うねりチャート底値買い投資術

タイトルにあるように、100万円から始めて1億円を稼ぐなんてこと、誰にでもできることだとは思いませんが、全部が嘘ってわけではないのかなとは思いました。

この手のタイトルがついた本の場合、儲かった自分の自慢話になっているか、たまたま相場がよかったから儲かっただけなのでは?と感じるような内容だったりすることが多い印象です。

実際、株で億を儲けたなんてタイトルの本を出した後に、大暴落相場になって儲かったはずの財産をすべて失ったなんて人も結構いるようです。

相場で一番大切なことは生き残ることです。「まずは生き残れ、儲けるのはそれからだ」と著名投資家のジョージ・ソロスも言っています。

確かに、信用取引などのレバレッジを使った取引をすれば、数年で100万円を1億円にすることも可能なのでしょう。しかし、それには運の要素がとても強い可能性があります。

数年で100万円を1億円にするようなハイリスクの取引をすれば、ちょっとの手違によって一瞬で財産を失う可能性が高い取引をする必要があるということを忘れないようにするべきだと思います。

「生き残るには」という相場における絶対的基本を学ばないうちに、こういった本の内容を鵜呑みにして、ハイリスクの取引を始めることは、避けることをお勧めしたいです。

その点、この本には親切なところがあると思いました。

まず、「とにかく実践して基本を身につける」と言っています。それと、「大暴落相場は必ず来る」と注意を呼びかけているようにも感じました。

そして、この本で紹介されている取引手法は、守りから入っているようだと感じられるところです。

他にも共感を得たところがあります。

「難しい理論は必要ない、できるだけシンプルに」、「相場は循環している」、「一回で買わず、分割して」、「新聞やニュースなどの情報を信用しない」、「未来は予想するものではなく、準備して待つもの」など

これらの話は、個人的にも肌感覚として感じていたところでした。

そして、この本で、活字として見たことで、改めて知識として残ったような気がしています。
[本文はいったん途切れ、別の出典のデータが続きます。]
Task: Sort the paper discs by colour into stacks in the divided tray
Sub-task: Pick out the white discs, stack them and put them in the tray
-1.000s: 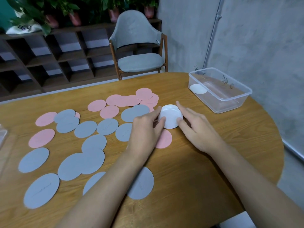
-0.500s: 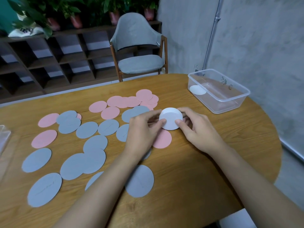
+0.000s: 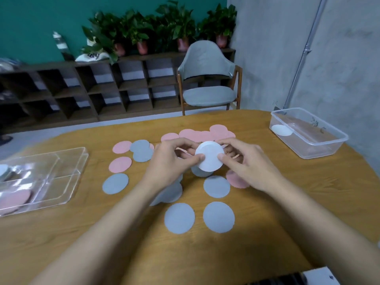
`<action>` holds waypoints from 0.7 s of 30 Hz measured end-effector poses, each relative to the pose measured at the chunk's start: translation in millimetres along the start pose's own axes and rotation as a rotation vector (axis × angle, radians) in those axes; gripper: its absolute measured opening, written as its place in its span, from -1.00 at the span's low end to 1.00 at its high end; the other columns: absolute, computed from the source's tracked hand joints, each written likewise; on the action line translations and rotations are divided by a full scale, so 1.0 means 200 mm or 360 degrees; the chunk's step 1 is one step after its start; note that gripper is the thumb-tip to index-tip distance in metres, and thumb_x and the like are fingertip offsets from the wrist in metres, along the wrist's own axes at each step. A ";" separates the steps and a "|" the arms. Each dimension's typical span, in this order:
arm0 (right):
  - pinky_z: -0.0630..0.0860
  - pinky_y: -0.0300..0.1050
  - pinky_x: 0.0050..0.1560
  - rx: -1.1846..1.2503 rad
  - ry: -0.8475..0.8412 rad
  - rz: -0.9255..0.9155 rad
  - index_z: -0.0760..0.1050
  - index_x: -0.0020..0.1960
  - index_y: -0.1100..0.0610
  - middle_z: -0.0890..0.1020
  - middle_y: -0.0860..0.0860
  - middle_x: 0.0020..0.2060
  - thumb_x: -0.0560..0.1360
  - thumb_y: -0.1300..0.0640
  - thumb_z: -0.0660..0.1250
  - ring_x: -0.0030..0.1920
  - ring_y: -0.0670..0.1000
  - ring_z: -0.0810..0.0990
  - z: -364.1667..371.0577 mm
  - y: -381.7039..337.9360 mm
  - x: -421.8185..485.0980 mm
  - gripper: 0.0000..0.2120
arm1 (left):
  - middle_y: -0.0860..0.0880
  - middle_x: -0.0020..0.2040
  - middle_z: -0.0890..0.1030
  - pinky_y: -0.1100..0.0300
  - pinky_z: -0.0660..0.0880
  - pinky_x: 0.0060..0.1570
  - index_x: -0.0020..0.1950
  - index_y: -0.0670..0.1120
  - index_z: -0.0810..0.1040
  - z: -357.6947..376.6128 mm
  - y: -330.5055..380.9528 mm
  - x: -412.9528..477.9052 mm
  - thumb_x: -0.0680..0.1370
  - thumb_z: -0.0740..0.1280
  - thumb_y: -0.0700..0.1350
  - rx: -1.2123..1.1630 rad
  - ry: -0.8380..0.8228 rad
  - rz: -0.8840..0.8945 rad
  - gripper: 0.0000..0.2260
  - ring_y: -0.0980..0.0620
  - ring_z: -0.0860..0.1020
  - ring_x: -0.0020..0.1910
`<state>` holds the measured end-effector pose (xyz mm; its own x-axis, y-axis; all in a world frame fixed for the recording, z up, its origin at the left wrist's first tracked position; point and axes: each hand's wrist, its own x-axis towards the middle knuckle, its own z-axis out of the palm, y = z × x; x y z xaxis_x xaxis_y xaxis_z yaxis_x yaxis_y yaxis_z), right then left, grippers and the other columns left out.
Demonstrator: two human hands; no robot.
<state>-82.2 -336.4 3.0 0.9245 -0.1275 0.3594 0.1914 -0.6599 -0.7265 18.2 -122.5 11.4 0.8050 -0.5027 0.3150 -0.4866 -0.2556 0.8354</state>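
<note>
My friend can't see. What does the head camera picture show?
Two hands, left and right, hold a white stack of discs above a wooden table scattered with pink and grey discs. A clear divided tray sits left.

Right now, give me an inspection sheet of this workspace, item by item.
Surface: oval wooden table, discs scattered across its middle.
Job's things: white paper disc stack held above the table; grey paper discs and pink paper discs loose on the table; clear divided acrylic tray at the left edge, pink discs in its near compartment.
Clutter: clear plastic tub at the right, one white disc inside.
Hands: left hand and right hand both pinch the white stack.
Cables: nothing seen.
Surroundings: grey upholstered wooden chair, dark wooden shelf unit, potted green plants, metal wall pipe.
</note>
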 end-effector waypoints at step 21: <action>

この本で紹介されている「うねりチャート底値買い投資術」がどの程度有効なのかはわかりません。また、この本を読んでこっちのやり方を始めてみようとも今のところは考えていません。

ただ、投資をしたり、相場と向き合ったりする上での心構えというか、基本というか、そういったものを感じることができたというメリットを感じました。

しかし、この本でも非常に重要視しているように感じたのですが、基本というのが一番難しい。

基本を身につけるには、スポーツもそうですが、繰り返し繰り返し、何度も何度も反復練習をする必要があります。そして実践の中で、なぜこれが基本とされているのか、なぜこれが重要なのか、というのを感じるまでに多くの時間が必要になるということです。

基本という一見簡単なことのようなのに、時間と練習を重ねれば重ねるほど、基本の奥深さを感じてくるという、基本の難しさ。

投資の世界にも、そういうものが確かに存在しているということを、この本を読んで改めて実感した次第です。